PROBLEM DETAILS:
Below is a listing. Output every line of it exactly.
┌────────
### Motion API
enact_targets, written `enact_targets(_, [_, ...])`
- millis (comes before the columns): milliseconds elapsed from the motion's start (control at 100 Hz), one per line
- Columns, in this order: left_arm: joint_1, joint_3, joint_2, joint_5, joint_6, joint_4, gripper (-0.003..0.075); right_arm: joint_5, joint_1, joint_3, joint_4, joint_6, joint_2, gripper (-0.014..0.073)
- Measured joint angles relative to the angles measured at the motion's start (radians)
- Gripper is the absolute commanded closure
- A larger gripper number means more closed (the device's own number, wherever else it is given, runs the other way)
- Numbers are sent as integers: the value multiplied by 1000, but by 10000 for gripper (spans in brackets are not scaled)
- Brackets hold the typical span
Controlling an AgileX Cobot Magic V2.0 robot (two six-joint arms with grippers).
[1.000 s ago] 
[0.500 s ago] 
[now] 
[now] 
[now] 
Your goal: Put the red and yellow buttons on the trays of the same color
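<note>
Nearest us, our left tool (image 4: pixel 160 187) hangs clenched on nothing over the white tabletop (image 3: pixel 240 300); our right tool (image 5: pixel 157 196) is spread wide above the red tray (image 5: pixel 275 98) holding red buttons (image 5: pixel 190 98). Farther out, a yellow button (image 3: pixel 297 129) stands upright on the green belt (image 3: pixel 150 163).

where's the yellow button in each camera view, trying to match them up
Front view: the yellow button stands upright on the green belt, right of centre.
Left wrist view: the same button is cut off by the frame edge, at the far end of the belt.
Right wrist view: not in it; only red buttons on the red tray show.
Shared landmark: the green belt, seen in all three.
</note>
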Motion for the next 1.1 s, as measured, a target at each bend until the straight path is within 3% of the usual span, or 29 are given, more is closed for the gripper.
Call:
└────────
WRITTEN RESPONSE:
### Motion API
enact_targets, written `enact_targets(_, [_, ...])`
- millis (comes before the columns): milliseconds elapsed from the motion's start (control at 100 Hz), one per line
- Columns, in this order: left_arm: joint_1, joint_3, joint_2, joint_5, joint_6, joint_4, gripper (-0.003..0.075); right_arm: joint_5, joint_1, joint_3, joint_4, joint_6, joint_2, gripper (-0.014..0.073)
- Measured joint angles relative to the angles measured at the motion's start (radians)
- Gripper is the absolute commanded closure
- A larger gripper number means more closed (the device's own number, wherever else it is given, runs the other way)
- Numbers are sent as integers: the value multiplied by 1000, but by 10000 for gripper (spans in brackets are not scaled)
- Brackets hold the typical span
Controlling an AgileX Cobot Magic V2.0 robot (two six-joint arms with grippers).
[1.000 s ago] 
[0.500 s ago] 
[now] 
[now] 
[now] 
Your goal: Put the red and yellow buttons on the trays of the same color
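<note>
Nearest us, our left tool (image 4: pixel 160 187) hangs clenched on nothing over the white tabletop (image 3: pixel 240 300); our right tool (image 5: pixel 157 196) is spread wide above the red tray (image 5: pixel 275 98) holding red buttons (image 5: pixel 190 98). Farther out, a yellow button (image 3: pixel 297 129) stands upright on the green belt (image 3: pixel 150 163).

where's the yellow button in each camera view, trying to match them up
Front view: the yellow button stands upright on the green belt, right of centre.
Left wrist view: the same button is cut off by the frame edge, at the far end of the belt.
Right wrist view: not in it; only red buttons on the red tray show.
Shared landmark: the green belt, seen in all three.
</note>
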Motion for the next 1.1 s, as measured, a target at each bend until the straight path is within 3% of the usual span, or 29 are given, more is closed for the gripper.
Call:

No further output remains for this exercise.